▸ EXERCISE AIM
Beneath this instruction is a listing. Transcribe from it only the stretch from the line with "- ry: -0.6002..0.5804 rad" through the line with "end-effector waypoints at", both end lines included, exactly as written.

........

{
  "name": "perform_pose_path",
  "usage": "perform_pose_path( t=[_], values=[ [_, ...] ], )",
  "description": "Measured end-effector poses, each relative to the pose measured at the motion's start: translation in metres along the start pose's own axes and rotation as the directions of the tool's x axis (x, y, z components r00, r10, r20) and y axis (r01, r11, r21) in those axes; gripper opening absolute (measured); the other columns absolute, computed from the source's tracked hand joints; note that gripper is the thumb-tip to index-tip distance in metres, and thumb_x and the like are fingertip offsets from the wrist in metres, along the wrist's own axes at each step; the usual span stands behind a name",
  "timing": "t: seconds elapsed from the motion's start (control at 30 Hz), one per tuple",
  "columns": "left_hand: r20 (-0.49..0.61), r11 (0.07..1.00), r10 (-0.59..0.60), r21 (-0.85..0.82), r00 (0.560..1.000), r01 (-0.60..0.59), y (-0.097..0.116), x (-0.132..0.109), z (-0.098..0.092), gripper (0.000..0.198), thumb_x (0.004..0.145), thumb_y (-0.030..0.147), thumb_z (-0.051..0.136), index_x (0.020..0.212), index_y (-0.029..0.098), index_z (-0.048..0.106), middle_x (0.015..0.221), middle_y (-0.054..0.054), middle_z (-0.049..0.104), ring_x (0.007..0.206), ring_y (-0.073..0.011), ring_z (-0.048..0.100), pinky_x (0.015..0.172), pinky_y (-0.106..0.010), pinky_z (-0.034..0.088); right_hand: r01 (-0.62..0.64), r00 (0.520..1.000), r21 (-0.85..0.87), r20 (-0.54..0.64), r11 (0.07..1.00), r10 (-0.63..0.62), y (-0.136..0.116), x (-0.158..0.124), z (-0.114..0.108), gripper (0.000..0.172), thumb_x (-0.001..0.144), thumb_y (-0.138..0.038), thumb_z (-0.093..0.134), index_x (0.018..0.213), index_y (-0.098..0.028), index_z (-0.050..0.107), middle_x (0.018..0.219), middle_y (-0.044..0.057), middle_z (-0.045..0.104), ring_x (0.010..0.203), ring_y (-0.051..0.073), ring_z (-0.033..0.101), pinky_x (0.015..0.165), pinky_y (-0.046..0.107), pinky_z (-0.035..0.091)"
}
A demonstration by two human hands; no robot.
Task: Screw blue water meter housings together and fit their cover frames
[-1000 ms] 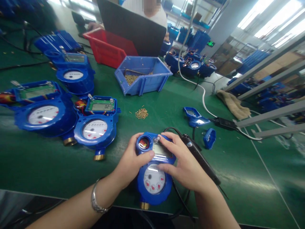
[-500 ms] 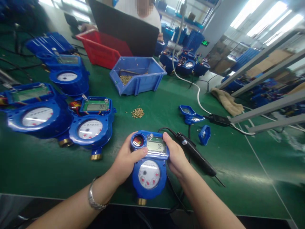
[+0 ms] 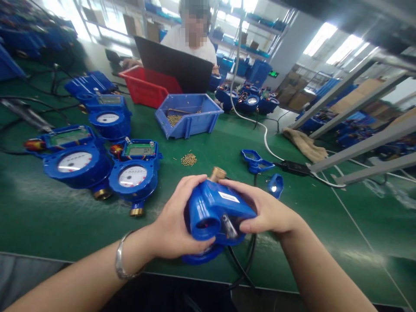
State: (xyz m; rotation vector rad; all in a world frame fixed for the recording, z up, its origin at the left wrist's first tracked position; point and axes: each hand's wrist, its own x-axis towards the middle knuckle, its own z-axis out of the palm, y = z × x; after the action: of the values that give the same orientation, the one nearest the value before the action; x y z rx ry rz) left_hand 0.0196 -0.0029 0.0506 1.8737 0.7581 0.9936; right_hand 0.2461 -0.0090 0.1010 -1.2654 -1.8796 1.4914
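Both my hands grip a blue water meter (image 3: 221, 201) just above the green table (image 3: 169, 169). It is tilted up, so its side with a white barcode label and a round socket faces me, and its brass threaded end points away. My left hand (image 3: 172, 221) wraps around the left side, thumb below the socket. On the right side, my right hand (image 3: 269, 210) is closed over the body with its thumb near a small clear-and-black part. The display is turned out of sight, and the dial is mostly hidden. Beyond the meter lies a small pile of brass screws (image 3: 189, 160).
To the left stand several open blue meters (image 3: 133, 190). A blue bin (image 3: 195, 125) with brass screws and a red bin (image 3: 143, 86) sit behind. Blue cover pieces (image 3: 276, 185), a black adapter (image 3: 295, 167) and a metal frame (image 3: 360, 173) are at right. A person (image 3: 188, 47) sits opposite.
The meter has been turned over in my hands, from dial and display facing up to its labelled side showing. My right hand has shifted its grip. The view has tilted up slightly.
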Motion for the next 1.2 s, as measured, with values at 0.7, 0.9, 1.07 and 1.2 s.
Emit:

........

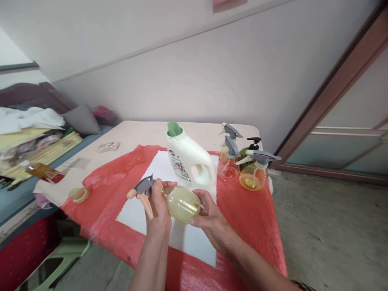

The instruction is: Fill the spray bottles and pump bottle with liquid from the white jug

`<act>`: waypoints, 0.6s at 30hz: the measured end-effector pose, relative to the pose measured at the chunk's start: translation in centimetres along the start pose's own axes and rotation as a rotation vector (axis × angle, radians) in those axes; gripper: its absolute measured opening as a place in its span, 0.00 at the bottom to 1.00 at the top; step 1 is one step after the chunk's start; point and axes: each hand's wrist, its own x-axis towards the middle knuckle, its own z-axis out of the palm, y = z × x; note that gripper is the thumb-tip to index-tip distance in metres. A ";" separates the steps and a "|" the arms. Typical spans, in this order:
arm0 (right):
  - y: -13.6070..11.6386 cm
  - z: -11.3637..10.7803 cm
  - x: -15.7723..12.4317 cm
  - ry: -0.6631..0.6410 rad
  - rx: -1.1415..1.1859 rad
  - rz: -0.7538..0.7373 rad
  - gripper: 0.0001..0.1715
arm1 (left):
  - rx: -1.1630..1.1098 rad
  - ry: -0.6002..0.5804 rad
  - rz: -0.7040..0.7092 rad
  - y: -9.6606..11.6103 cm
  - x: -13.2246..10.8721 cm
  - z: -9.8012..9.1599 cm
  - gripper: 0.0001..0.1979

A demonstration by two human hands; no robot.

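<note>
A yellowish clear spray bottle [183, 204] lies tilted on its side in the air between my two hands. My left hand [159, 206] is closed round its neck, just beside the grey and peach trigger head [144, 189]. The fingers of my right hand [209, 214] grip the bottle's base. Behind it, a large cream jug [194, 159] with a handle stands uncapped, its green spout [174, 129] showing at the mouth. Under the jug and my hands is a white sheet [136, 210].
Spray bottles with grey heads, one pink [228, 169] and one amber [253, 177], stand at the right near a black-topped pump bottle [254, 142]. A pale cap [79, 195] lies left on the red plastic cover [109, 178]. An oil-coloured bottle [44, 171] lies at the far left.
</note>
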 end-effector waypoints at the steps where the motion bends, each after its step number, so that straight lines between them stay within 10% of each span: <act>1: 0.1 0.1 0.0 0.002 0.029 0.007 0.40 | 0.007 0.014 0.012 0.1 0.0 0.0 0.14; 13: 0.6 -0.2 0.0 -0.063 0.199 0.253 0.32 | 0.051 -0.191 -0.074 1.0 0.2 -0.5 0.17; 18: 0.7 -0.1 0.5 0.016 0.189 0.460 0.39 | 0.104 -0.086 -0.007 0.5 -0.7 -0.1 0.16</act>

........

▸ THE COMPLETED TASK
  - ry: -0.6002..0.5804 rad
  - rz: -0.7040..0.7092 rad
  - y: -9.6606..11.6103 cm
  - x: -13.2246..10.8721 cm
  - z: -9.8012..9.1599 cm
  - gripper: 0.0001..0.1979

A demonstration by two human hands; no robot.

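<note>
A yellowish clear spray bottle [183, 204] lies tilted on its side in the air between my two hands. My left hand [159, 206] is closed round its neck, just beside the grey and peach trigger head [144, 189]. The fingers of my right hand [209, 214] grip the bottle's base. Behind it, a large cream jug [194, 159] with a handle stands uncapped, its green spout [174, 129] showing at the mouth. Under the jug and my hands is a white sheet [136, 210].
Spray bottles with grey heads, one pink [228, 169] and one amber [253, 177], stand at the right near a black-topped pump bottle [254, 142]. A pale cap [79, 195] lies left on the red plastic cover [109, 178]. An oil-coloured bottle [44, 171] lies at the far left.
</note>
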 end-effector waypoints at the steps where the motion bends, each after its step number, so that straight lines between them stay within 10% of each span: <act>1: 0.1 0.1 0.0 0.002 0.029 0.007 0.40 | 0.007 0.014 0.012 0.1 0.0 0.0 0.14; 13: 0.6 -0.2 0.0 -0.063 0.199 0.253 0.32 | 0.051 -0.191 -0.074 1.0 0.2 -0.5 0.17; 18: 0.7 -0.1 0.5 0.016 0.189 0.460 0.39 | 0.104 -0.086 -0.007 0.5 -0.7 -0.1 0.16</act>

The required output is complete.